Division of a Pension 401k or IRA in a Louisville Divorce
Kentucky and Louisville divorce cases often require the division of retirement or pension accounts. How will pension and retirement accounts in a divorce be handled? For many divorcing couples, the amount in their retirement plan or pension is their largest single asset aside from the equity in the family home. Retirement accounts can include a pension, 401(k), defined benefit plan, IRAs, separate savings or securities, or an Employee Stock Ownership Program also known as an ESOP.
In a divorce, uncontested divorce or collaborative divorce all assets and liabilities of the couple must be accounted for and marital property must be divided. This includes pensions, IRAs and 401(k) accounts. While our Louisville divorce Courts has the authority to order the division of these assets, the administrator of the retirement pension or plan will require their own unique orders in a special format that meets the requirements of the individual 401(k), pension or other retirement asset management group.
Most providers of 401(k) plans have their own preferences and standard boilerplate paperwork known as a Qualified Domestic Relations Order or QDRO which must be properly customized for your unique circumstances. This is required for the court to effectively distribute marital retirement assets. A QDRO will be necessary for each of your 401(k) accounts.
The QDRO provides specific instructions as to how the 401(k), pension or retirement accounts in a divorce are to be divided, when this is to occur and where to send associated proceeds. There are tax implications associated with distributions from a 401(k) or retirement account and these decisions must be made in context of property division as a whole. The loss of the money required to pay taxes may encourage the parties to divide another asset or offset the value of the marital interest in the retirement account with another financial asset.
Division of a Pension or 401k
The general rule in Kentucky family law is pension benefits that constitute deferred compensation are marital property unless specifically excepted by law.
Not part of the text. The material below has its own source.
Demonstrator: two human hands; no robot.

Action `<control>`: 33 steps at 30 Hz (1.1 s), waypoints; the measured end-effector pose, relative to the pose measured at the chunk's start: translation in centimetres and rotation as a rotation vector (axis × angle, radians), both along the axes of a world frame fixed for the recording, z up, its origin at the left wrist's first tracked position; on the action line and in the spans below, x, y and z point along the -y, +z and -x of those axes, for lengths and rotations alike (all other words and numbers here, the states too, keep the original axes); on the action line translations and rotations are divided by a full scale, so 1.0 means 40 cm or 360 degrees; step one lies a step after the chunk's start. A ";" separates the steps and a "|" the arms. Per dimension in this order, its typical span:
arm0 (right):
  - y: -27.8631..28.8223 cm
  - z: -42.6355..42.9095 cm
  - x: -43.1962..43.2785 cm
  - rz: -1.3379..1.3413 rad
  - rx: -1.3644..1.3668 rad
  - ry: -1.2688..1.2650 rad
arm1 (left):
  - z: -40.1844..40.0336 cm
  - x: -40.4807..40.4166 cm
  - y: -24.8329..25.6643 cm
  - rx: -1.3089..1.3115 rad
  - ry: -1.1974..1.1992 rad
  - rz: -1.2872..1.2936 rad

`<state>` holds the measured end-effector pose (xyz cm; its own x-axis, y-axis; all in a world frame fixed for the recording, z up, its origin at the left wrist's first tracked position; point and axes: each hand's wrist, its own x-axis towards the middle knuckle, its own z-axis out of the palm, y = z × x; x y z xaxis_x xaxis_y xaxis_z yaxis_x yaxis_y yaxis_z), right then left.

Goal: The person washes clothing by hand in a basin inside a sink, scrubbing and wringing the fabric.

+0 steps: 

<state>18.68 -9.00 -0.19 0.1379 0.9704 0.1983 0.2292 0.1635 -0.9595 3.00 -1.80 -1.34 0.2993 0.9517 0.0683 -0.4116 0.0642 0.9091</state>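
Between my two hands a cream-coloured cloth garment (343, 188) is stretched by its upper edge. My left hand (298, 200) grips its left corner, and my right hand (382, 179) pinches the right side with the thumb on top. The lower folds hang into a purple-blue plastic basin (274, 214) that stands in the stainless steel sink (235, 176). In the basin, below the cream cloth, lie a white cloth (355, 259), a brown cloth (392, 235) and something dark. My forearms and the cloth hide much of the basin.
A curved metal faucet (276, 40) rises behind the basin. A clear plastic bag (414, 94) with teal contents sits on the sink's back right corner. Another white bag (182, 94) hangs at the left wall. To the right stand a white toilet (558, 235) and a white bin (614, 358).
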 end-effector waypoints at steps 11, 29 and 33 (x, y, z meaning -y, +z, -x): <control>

If one spouse’s retirement is excepted from division, then the level of exception for the one with the greater pension will not exceed the level of exception allowed the other spouse.
Kentucky Teacher’s Pensions
Teachers’ pensions are another unique area of Kentucky law. Many people still believe teacher retirement benefits are not divisible marital property. This area of divorce law is quite complex. In Kentucky, teacher retirement benefits are not divisible marital property, nor are they considered an “economic circumstance” in the division of assets.
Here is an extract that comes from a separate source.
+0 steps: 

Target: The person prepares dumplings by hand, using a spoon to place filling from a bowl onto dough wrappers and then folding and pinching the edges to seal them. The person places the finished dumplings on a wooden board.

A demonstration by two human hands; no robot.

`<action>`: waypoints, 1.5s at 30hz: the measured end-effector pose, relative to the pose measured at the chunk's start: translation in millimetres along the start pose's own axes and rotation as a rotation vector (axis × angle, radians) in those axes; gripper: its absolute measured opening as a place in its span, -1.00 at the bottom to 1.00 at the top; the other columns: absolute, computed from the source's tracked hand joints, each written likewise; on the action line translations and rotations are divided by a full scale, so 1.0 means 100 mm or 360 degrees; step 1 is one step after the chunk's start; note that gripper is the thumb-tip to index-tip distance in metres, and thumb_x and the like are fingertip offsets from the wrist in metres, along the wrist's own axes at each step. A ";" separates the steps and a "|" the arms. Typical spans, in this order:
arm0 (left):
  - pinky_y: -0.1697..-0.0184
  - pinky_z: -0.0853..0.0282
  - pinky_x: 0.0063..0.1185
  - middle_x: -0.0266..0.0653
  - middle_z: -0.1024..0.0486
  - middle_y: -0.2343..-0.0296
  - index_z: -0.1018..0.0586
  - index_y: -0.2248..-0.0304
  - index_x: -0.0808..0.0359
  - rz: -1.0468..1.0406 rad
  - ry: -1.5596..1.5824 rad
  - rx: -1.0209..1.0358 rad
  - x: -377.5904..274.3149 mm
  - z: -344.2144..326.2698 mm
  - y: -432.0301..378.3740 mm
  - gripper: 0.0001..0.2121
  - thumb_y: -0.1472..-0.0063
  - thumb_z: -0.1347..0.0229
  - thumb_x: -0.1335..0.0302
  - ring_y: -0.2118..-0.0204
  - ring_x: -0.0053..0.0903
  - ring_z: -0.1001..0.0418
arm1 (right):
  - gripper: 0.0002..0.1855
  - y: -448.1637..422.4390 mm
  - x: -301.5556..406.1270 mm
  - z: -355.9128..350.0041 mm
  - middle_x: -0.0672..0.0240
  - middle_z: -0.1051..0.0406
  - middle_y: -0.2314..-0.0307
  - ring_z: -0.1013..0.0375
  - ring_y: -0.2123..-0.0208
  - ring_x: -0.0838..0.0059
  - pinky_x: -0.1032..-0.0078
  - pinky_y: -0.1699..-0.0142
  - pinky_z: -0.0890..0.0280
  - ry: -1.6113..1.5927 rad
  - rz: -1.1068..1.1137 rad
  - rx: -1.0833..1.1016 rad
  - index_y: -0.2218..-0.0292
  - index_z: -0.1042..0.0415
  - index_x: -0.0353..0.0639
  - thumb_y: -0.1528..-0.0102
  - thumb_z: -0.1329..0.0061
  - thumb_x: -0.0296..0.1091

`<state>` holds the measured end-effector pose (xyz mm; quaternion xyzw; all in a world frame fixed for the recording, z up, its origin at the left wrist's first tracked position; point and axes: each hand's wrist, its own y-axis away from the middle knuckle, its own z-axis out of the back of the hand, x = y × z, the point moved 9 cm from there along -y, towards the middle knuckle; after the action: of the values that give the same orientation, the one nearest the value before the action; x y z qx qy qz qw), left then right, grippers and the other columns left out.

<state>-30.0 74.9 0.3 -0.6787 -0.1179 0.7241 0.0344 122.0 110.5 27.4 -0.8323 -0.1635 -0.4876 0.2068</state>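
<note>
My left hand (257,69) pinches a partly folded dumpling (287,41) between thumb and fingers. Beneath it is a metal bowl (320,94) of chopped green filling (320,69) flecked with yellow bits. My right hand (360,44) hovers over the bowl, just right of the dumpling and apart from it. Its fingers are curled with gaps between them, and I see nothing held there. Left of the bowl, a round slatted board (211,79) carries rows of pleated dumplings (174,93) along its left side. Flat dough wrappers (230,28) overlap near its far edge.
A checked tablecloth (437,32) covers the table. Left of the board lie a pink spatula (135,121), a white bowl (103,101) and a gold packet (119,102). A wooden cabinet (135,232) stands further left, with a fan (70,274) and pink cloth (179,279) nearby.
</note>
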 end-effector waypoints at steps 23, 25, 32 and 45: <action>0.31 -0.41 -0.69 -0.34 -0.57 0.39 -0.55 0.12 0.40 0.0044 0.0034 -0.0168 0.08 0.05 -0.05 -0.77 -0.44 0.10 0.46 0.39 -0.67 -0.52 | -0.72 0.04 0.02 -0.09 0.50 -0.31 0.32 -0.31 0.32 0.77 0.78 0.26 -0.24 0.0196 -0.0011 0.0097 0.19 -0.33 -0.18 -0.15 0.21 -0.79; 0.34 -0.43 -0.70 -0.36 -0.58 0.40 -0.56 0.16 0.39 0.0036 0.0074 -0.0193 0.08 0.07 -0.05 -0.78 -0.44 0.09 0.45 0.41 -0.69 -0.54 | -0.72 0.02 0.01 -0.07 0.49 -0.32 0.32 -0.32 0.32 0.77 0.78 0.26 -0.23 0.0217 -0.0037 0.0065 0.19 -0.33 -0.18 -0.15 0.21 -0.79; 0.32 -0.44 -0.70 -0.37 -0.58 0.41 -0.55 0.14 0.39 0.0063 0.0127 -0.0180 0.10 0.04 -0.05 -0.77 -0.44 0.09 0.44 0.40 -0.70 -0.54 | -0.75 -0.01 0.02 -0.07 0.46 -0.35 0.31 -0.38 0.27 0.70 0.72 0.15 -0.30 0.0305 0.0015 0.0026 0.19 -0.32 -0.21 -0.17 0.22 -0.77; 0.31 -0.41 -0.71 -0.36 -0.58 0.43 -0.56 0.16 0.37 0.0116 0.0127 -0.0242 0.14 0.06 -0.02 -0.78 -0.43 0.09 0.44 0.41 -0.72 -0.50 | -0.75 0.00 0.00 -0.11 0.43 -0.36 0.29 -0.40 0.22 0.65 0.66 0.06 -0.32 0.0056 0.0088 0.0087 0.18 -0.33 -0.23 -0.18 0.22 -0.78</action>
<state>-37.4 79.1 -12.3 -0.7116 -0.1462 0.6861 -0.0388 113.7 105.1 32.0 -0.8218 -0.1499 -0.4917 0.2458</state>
However, the Kentucky Teachers Retirement System (TRS) is now required to accept QDROs. A recent Kentucky Supreme Court ruling (Shown v. Shown) addresses member’s retirement allowances are “potentially and conditionally subject to classification and division as marital property.” Several years ago House Bill 289 was signed into law allows the retirement allowance or termination of a Kentucky teacher to be divided by the court between the member and an ex-spouse as the TRS issues payment.
Contact Experienced Louisville Divorce and Retirement Attorneys
Your divorce cannot be completed until all marital property such as retirement benefits are accounted for and appropriately divided. Retirement account paperwork is quite complex, and must be properly formatted and accurate to ensure you receive the benefits ordered by the court in your case.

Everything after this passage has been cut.